Imagine that. In the space of a few generations in which it was nearly a universal assumption that the goal was to have a world where as many people as possible can get married, have stable marriages, and raise children, this has become anathema to the modern mind. Indeed, the liberal and progressives are not only not choosing marriage for themselves but insisting that anything close to a traditional view of marriage and the family is the worst kind of bondage and unreasonable in this day and age. How quickly the time has passed.
A world where as many people as possible marry a member of the opposite sex ought to be normal. It is surely the expectation of government. Where is the government going to find the money to take care of people who do not have a spouse to take care of them -- whether in illness or in old age? Not all the tax money in the world could provide for the people to replace where spouses do for each other and to replace the caregivers who enable perhaps 80% of those over 65 to live on their own. Yet somehow this is deemed more dangerous than the idea that marriage is patriarchal and unreasonable.
Stable marriages should be a practical value as well. Though divorce, and particularly no-fault divorce, has created an industry of people trading in their spouses for a different model or abandoning them for a life without marriage, stable marriages are the bedrock of society. Every child of divorced parents and every child who grows up without one parent or the other knows the blessing of growing up in home with a stable marriage. Our culture so filled with constant and urgent change would benefit from good and stable homes in which marriages work out their problems and remain stable amid the chaos that too often passes for everyday life today.
Children raised not by daycare or government program or other institutional settings is not some sort of gold standard but the most basic norm of all. Strangely enough, we live at a time in which people too often presume that parents are not well equipped to care for their children and so-called experts must intervene. That usually happens among those who did not know a stable home with both parents and so have no idea that this is not only the norm overall but the least a child should be able to expect. Yet this has also become a radical idea as well.

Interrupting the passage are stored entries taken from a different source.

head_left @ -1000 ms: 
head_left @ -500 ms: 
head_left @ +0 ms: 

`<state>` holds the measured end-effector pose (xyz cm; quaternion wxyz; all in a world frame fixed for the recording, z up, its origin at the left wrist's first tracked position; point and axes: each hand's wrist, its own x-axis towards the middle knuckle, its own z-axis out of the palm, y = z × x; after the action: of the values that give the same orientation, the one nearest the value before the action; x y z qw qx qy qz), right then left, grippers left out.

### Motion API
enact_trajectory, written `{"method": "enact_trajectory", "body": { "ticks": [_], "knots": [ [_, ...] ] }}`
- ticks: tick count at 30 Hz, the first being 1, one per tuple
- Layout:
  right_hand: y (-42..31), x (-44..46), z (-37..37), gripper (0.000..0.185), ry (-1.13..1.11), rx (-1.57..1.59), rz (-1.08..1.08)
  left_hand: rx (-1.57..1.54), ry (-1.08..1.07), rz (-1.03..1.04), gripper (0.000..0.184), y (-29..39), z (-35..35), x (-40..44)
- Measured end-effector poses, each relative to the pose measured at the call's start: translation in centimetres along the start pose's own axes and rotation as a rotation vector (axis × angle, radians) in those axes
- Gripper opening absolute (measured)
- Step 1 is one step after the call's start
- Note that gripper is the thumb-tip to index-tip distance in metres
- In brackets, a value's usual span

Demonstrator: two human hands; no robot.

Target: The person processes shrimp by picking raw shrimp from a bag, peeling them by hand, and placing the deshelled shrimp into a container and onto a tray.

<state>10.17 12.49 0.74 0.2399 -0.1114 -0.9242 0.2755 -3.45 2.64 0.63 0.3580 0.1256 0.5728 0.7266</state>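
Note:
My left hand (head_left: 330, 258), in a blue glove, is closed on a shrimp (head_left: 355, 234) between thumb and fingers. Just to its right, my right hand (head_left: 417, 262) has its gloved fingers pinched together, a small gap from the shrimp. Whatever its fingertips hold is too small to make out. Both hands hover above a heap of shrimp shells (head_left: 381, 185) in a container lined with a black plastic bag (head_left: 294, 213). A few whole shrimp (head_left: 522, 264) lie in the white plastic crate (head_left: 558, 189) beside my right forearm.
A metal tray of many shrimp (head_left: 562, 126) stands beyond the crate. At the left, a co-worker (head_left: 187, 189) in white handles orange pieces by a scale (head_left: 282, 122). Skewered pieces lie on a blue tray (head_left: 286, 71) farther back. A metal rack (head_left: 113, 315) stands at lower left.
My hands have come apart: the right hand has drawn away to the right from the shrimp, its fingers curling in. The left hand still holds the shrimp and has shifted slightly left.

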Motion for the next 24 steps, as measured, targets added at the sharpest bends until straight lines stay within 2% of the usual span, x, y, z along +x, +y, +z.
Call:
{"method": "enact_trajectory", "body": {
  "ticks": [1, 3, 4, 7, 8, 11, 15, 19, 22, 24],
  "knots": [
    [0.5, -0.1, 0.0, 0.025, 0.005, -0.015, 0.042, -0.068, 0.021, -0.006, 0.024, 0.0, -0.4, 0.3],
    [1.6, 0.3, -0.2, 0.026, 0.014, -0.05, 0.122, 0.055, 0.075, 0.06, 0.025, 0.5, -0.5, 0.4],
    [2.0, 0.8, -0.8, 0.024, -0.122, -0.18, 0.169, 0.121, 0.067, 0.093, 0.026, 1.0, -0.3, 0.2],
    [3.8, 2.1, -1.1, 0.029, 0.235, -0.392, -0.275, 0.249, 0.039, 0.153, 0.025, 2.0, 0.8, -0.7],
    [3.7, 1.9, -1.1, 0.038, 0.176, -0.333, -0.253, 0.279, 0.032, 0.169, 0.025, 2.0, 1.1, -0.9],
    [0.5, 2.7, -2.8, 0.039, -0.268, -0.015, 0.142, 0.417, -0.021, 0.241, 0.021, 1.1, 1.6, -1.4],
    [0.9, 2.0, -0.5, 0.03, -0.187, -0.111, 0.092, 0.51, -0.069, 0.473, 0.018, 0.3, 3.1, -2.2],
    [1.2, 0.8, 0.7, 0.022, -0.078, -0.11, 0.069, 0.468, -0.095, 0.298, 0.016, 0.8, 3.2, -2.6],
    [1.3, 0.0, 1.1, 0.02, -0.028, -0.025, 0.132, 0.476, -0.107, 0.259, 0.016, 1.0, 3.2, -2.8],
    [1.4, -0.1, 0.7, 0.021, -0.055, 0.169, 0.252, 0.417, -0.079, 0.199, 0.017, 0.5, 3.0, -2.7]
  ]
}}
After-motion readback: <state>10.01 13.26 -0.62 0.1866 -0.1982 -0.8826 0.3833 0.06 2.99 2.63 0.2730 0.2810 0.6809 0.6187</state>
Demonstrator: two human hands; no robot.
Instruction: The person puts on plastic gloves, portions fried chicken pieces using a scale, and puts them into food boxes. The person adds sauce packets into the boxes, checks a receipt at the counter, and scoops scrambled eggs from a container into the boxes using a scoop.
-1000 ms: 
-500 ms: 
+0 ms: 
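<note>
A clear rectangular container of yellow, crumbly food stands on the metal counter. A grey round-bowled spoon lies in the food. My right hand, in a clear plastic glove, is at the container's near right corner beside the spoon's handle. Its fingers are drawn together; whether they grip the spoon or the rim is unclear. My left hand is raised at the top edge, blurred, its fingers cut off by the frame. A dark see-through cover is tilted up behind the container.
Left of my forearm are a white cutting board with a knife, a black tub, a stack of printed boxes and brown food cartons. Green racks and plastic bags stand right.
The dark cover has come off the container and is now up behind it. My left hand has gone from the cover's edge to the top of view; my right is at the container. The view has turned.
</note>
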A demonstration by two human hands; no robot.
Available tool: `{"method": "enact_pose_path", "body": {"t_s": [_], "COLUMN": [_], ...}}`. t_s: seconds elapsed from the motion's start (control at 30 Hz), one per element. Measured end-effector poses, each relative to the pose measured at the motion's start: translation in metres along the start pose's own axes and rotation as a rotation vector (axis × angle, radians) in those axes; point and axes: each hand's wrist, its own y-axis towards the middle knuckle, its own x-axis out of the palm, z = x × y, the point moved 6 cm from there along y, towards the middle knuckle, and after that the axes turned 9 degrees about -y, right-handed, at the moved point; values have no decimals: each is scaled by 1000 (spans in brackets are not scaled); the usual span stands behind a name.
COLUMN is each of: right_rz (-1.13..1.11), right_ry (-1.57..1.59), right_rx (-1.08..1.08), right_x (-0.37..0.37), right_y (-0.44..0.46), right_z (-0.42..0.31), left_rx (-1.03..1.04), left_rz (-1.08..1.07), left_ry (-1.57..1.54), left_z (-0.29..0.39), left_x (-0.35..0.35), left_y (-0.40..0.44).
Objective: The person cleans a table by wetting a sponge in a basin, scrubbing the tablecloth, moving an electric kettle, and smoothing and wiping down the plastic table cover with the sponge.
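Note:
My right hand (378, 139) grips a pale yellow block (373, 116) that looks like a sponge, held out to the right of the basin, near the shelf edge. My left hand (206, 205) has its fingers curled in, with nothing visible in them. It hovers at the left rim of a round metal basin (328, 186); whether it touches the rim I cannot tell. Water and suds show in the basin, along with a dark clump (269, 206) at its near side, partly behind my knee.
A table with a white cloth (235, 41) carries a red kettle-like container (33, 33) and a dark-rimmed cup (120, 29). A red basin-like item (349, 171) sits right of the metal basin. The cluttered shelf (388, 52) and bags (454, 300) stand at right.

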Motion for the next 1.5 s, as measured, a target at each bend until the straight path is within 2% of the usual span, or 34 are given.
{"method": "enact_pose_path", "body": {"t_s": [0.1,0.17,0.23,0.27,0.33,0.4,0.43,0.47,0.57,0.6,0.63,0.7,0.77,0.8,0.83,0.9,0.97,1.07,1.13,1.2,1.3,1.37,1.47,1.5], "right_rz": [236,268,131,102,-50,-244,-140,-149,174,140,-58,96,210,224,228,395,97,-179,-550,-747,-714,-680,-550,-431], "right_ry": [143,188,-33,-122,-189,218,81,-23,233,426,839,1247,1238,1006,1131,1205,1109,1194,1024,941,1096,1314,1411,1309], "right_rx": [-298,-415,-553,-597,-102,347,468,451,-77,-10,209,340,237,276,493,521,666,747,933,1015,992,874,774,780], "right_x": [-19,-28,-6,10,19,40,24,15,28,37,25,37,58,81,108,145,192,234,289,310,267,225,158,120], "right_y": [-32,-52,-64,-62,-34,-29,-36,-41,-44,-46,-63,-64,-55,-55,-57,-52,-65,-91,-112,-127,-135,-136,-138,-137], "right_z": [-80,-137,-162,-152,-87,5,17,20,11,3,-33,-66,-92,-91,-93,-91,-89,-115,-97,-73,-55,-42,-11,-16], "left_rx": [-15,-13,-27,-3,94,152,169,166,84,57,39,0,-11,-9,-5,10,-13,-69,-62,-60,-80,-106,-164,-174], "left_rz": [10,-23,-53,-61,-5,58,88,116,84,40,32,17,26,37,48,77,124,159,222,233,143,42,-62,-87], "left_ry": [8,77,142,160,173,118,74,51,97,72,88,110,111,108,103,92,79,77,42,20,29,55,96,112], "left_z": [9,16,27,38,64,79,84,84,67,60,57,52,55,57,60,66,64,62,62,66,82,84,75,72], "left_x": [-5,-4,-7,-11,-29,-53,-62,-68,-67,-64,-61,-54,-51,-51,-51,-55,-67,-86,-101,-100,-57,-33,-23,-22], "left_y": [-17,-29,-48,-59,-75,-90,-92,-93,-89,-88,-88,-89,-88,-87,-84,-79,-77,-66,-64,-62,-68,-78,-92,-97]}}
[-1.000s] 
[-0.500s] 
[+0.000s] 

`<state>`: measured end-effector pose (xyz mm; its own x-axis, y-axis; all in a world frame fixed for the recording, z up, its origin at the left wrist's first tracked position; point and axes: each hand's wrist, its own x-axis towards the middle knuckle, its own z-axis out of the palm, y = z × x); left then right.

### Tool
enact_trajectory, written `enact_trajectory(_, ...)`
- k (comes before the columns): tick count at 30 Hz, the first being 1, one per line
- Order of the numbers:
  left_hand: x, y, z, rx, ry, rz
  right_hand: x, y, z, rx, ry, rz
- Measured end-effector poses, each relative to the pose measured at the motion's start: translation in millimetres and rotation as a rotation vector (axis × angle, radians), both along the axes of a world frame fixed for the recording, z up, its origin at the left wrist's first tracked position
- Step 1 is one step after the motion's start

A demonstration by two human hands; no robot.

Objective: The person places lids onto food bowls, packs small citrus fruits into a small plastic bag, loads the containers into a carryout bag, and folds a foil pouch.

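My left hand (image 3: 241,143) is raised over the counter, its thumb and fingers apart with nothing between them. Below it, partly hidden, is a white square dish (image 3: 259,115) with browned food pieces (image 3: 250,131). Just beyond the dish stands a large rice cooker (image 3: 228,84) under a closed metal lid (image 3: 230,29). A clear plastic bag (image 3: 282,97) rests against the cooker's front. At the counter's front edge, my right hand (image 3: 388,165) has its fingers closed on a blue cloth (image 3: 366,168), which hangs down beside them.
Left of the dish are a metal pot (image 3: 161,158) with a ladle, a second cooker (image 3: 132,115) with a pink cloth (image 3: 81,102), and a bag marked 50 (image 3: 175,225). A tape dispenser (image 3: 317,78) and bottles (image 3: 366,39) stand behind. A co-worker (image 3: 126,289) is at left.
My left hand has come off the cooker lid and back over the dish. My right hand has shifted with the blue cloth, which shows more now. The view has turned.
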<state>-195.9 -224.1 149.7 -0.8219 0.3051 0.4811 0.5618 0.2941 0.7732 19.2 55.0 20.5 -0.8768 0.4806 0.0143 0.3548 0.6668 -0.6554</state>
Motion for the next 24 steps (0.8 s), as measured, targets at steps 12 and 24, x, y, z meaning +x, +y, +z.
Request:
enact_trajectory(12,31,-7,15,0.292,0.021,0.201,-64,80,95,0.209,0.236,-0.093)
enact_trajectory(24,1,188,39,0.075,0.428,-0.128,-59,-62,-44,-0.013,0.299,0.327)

These are not American goals but universal standards for all nations and peoples and are generally espoused by all religions as well. Well, at least they used to be. Man for woman and woman for man, marriage until death parts you, and parents raising their children and imparting values and faith while also providing good examples to them. But, I am sad to say, this has become a racial thought in America today and in the world overall. It is no wonder we are in trouble.